About this task
Set the material down again exactly, line by line, skipping each picture.

Given data
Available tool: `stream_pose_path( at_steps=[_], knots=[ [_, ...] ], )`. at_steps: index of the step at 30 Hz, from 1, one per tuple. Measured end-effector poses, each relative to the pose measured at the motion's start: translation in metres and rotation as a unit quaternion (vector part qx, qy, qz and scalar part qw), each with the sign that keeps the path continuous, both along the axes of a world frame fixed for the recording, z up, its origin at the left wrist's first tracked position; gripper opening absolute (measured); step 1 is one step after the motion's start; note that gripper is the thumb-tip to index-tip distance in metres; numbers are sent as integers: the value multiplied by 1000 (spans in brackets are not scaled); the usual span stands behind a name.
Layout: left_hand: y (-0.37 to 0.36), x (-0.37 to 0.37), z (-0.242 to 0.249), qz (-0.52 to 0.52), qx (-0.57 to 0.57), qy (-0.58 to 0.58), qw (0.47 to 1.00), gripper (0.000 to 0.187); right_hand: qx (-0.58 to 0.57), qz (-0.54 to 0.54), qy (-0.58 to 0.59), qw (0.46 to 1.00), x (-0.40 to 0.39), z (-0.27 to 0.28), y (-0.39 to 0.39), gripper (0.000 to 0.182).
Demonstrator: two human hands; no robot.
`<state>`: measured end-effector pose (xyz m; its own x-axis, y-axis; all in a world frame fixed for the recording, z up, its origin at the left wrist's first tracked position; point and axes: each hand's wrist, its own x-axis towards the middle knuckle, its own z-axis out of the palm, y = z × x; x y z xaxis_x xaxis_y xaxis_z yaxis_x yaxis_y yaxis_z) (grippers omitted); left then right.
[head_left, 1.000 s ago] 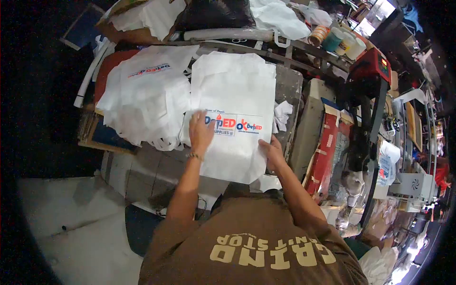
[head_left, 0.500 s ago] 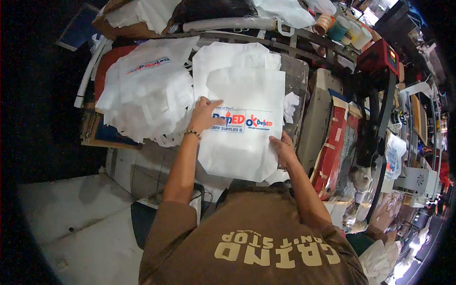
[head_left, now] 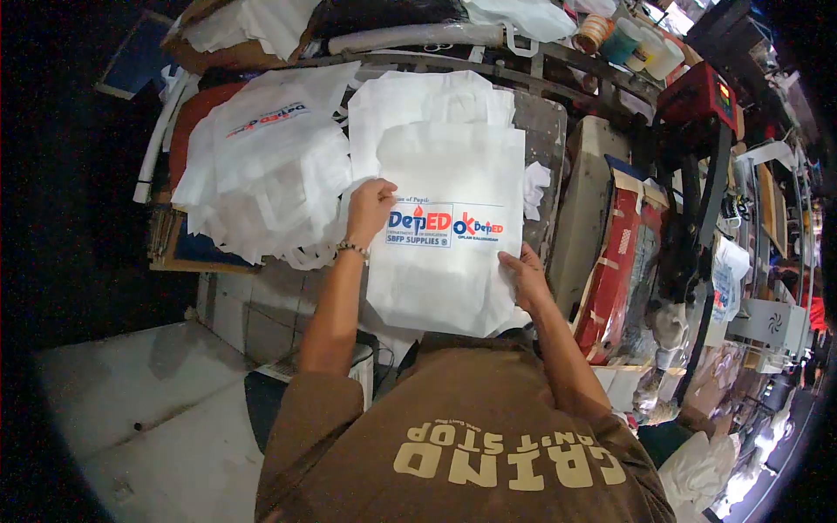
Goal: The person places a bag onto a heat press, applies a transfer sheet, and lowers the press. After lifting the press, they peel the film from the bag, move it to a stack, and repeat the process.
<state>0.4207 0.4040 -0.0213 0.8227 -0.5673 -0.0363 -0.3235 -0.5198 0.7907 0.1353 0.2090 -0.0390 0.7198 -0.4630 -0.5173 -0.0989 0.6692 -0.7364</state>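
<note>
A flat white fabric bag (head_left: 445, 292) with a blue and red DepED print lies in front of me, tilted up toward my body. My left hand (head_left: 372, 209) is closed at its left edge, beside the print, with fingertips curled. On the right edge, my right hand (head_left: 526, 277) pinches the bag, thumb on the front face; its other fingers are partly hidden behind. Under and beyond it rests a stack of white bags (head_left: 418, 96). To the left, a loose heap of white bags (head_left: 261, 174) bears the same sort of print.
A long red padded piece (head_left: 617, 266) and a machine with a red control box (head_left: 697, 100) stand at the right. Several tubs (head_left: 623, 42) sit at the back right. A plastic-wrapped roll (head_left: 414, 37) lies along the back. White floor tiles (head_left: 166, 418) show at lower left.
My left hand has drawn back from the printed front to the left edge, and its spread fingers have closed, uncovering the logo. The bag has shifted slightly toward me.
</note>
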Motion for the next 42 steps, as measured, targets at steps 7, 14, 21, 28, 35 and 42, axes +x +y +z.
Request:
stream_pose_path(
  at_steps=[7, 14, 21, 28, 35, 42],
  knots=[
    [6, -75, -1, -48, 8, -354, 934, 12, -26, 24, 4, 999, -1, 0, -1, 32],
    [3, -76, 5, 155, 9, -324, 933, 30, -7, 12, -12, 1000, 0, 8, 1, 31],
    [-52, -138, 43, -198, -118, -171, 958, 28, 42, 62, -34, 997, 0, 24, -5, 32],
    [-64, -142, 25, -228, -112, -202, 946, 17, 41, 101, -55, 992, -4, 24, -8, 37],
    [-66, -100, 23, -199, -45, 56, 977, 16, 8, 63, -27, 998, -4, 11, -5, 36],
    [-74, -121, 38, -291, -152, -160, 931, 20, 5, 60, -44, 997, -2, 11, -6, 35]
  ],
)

Exercise result
Available tool: `stream_pose_path( at_steps=[_], knots=[ [_, ...] ], )`. at_steps: index of the step at 30 Hz, from 1, one per tuple. Measured end-effector poses, each relative to the pose measured at the motion's start: translation in metres and rotation as a unit quaternion (vector part qx, qy, qz and scalar part qw), each with the sign that keeps the path continuous, both along the axes of a world frame fixed for the recording, z up, its origin at the left wrist's first tracked position; gripper opening absolute (measured); step 1 is one step after the motion's start; note that gripper is the thumb-tip to index-tip distance in metres; numbers are sent as integers: the value multiplied by 1000 (spans in brackets are not scaled); the usual span stands behind a name.
Layout: left_hand: y (-0.37 to 0.36), x (-0.37 to 0.37), z (-0.242 to 0.249), qz (-0.52 to 0.52), qx (-0.57 to 0.57), qy (-0.58 to 0.58), qw (0.47 to 1.00), gripper (0.000 to 0.187); right_hand: qx (-0.58 to 0.57), qz (-0.54 to 0.54), qy (-0.58 to 0.59), qw (0.46 to 1.00), x (-0.40 to 0.39), z (-0.27 to 0.28), y (-0.39 to 0.39), gripper (0.000 to 0.182).
Demonstrator: two human hands; no robot.
`<state>`: measured end-effector pose (xyz m; its own x-axis, y-axis; all in a world frame fixed for the recording, z up, its origin at the left wrist's first tracked position; point and axes: each hand's wrist, its own x-axis towards the middle knuckle, its own z-axis out of the palm, y = z × x; x y z xaxis_x xaxis_y xaxis_z yaxis_x yaxis_y yaxis_z) (grippers omitted); left then right.
[head_left, 1.000 s ago] 
[head_left, 0.500 s ago] 
[head_left, now] 
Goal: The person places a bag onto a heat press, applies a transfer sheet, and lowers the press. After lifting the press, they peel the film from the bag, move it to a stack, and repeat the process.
<state>0.4207 0.4040 -0.0213 0.8227 -0.5673 -0.0363 -0.3235 -0.5198 0.7907 0.1353 0.2090 -0.0390 0.7198 -0.4630 -0.5173 -0.0989 0.6692 -0.7364</state>
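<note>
A flat white fabric bag (head_left: 445, 292) with a blue and red DepED print lies in front of me, tilted up toward my body. My left hand (head_left: 372, 209) is closed at its left edge, beside the print, with fingertips curled. On the right edge, my right hand (head_left: 526, 277) pinches the bag, thumb on the front face; its other fingers are partly hidden behind. Under and beyond it rests a stack of white bags (head_left: 418, 96). To the left, a loose heap of white bags (head_left: 261, 174) bears the same sort of print.
A long red padded piece (head_left: 617, 266) and a machine with a red control box (head_left: 697, 100) stand at the right. Several tubs (head_left: 623, 42) sit at the back right. A plastic-wrapped roll (head_left: 414, 37) lies along the back. White floor tiles (head_left: 166, 418) show at lower left.
My left hand has drawn back from the printed front to the left edge, and its spread fingers have closed, uncovering the logo. The bag has shifted slightly toward me.
</note>
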Motion for the next 42 steps, as measured, targets at steps 7, 14, 21, 28, 35 and 42, axes +x +y +z.
Request:
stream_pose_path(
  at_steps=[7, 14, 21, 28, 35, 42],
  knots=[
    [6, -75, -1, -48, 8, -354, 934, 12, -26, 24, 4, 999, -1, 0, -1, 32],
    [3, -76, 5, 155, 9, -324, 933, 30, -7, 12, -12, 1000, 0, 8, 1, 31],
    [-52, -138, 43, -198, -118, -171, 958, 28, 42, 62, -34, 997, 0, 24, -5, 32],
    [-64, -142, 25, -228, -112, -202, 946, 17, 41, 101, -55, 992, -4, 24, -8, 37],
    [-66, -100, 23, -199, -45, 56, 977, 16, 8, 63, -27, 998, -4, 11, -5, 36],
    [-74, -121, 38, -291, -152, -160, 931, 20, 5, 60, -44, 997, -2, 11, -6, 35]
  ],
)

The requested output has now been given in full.